● Exercise requirements: In the listing that follows, the lines starting at the one containing "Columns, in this" and ending at the one containing "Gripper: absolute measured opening" are to be returned exactly, both boundary lines included, and no others.

● Data segment:
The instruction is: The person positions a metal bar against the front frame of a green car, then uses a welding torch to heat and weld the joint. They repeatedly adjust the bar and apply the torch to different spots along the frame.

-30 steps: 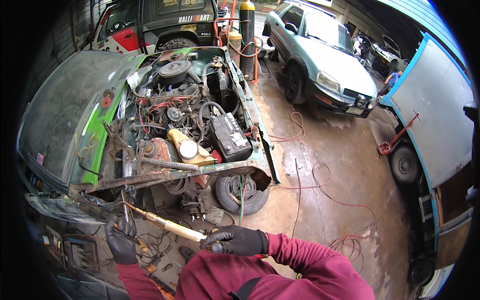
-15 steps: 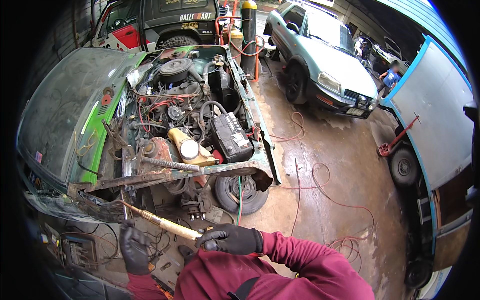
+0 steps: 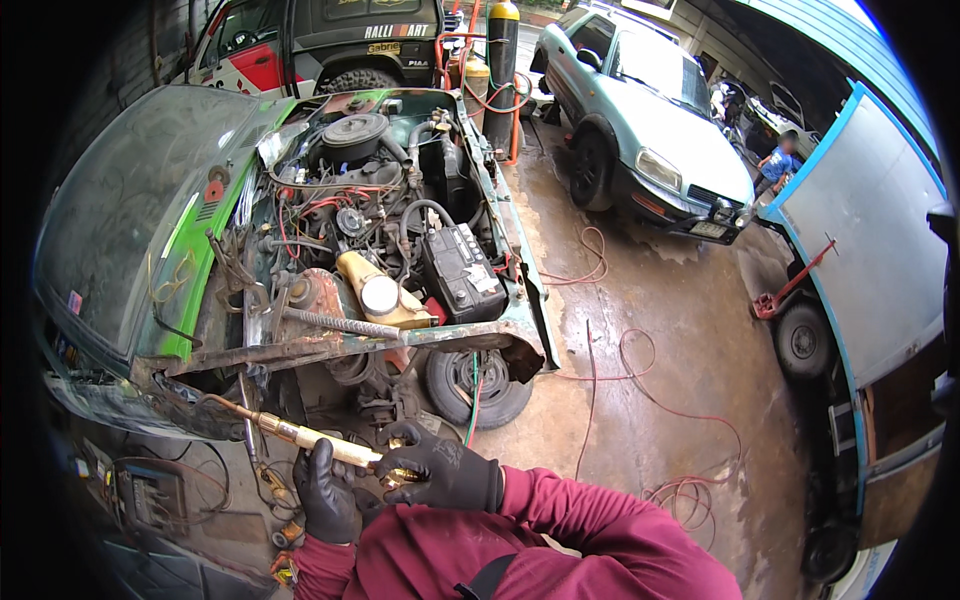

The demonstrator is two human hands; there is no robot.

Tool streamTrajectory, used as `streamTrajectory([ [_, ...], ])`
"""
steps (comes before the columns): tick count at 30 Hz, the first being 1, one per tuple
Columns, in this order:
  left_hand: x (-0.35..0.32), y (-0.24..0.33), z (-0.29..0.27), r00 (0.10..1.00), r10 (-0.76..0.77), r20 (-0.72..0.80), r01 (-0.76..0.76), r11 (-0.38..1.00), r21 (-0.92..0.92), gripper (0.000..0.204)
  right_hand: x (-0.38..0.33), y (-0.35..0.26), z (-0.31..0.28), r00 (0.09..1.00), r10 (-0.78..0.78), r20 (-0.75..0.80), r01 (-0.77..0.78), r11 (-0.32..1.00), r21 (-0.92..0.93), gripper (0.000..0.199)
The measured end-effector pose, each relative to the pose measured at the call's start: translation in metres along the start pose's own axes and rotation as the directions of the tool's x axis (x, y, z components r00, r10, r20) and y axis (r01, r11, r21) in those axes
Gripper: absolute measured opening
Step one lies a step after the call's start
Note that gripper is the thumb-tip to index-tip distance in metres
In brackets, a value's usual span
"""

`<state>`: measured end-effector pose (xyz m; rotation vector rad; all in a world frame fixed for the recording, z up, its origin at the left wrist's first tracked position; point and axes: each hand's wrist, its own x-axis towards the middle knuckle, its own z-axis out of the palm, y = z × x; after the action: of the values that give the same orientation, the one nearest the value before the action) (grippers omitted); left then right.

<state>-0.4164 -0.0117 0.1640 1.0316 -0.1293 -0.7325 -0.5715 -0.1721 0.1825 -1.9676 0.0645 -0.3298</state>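
Observation:
A gas torch (image 3: 345,449) with a pale handle, brass fittings and a thin bent tip lies across in front of me, tip pointing left toward the car's cut fender edge. My left hand (image 3: 328,497), black-gloved, closes around the underside of its handle. At the rear end, my right hand (image 3: 448,470), gloved alike, has its fingers curled about the brass valve knobs (image 3: 398,474). No flame shows at the tip. Just beyond is the green car's open engine bay, with a battery (image 3: 462,272) and a yellowed plastic tank (image 3: 375,290).
A loose wheel (image 3: 480,390) lies under the front corner. Red hoses (image 3: 640,375) trail over the wet floor. Gas cylinders (image 3: 500,75) stand at the back. A light-coloured car (image 3: 670,130), a person in blue (image 3: 778,160) and a panel-sided trailer (image 3: 860,230) are to the right.
My left hand has come right and up from beside the torch onto its handle. My right hand has turned, its fingers now around the valve knobs. The torch has shifted slightly left.

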Motion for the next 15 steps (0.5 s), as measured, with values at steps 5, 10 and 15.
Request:
streamTrajectory([
  [5, -0.003, 0.001, -0.008, 0.997, -0.011, 0.079, 0.011, 1.000, 0.005, 0.023, -0.003, -0.001, 0.002, 0.993, 0.067, 0.098, -0.074, 0.995, 0.070, 0.043],
  [10, 0.000, 0.004, -0.020, 0.979, -0.051, 0.196, 0.018, 0.986, 0.167, 0.024, -0.008, 0.011, -0.005, 0.986, 0.051, 0.159, -0.084, 0.974, 0.210, 0.039],
  [15, 0.039, 0.019, -0.060, 1.000, 0.003, -0.016, -0.006, 0.982, -0.188, 0.038, -0.018, 0.016, -0.019, 0.986, 0.019, 0.163, -0.071, 0.946, 0.318, 0.031],
])
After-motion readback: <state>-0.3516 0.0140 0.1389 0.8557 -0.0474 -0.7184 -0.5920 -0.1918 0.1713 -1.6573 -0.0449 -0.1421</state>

● The answer:
Columns, in this order:
  left_hand: x (-0.35..0.32), y (-0.24..0.33), z (-0.29..0.27), r00 (0.10..1.00), r10 (-0.76..0.77), r20 (-0.72..0.80), r01 (-0.76..0.76), r11 (-0.38..1.00), r21 (-0.92..0.92), gripper (0.000..0.204)
  right_hand: x (-0.38..0.33), y (-0.35..0.26), z (-0.31..0.28), r00 (0.09..1.00), r10 (-0.78..0.78), r20 (-0.75..0.80), r01 (-0.77..0.78), r11 (-0.32..1.00), r21 (-0.92..0.93), gripper (0.000..0.199)
The measured end-effector pose, each relative to the pose measured at the call's start: translation in metres along the start pose's own axes and rotation as the directions of the tool's x axis (x, y, z components r00, r10, r20) and y axis (r01, r11, r21) in those axes
Gripper: absolute measured opening

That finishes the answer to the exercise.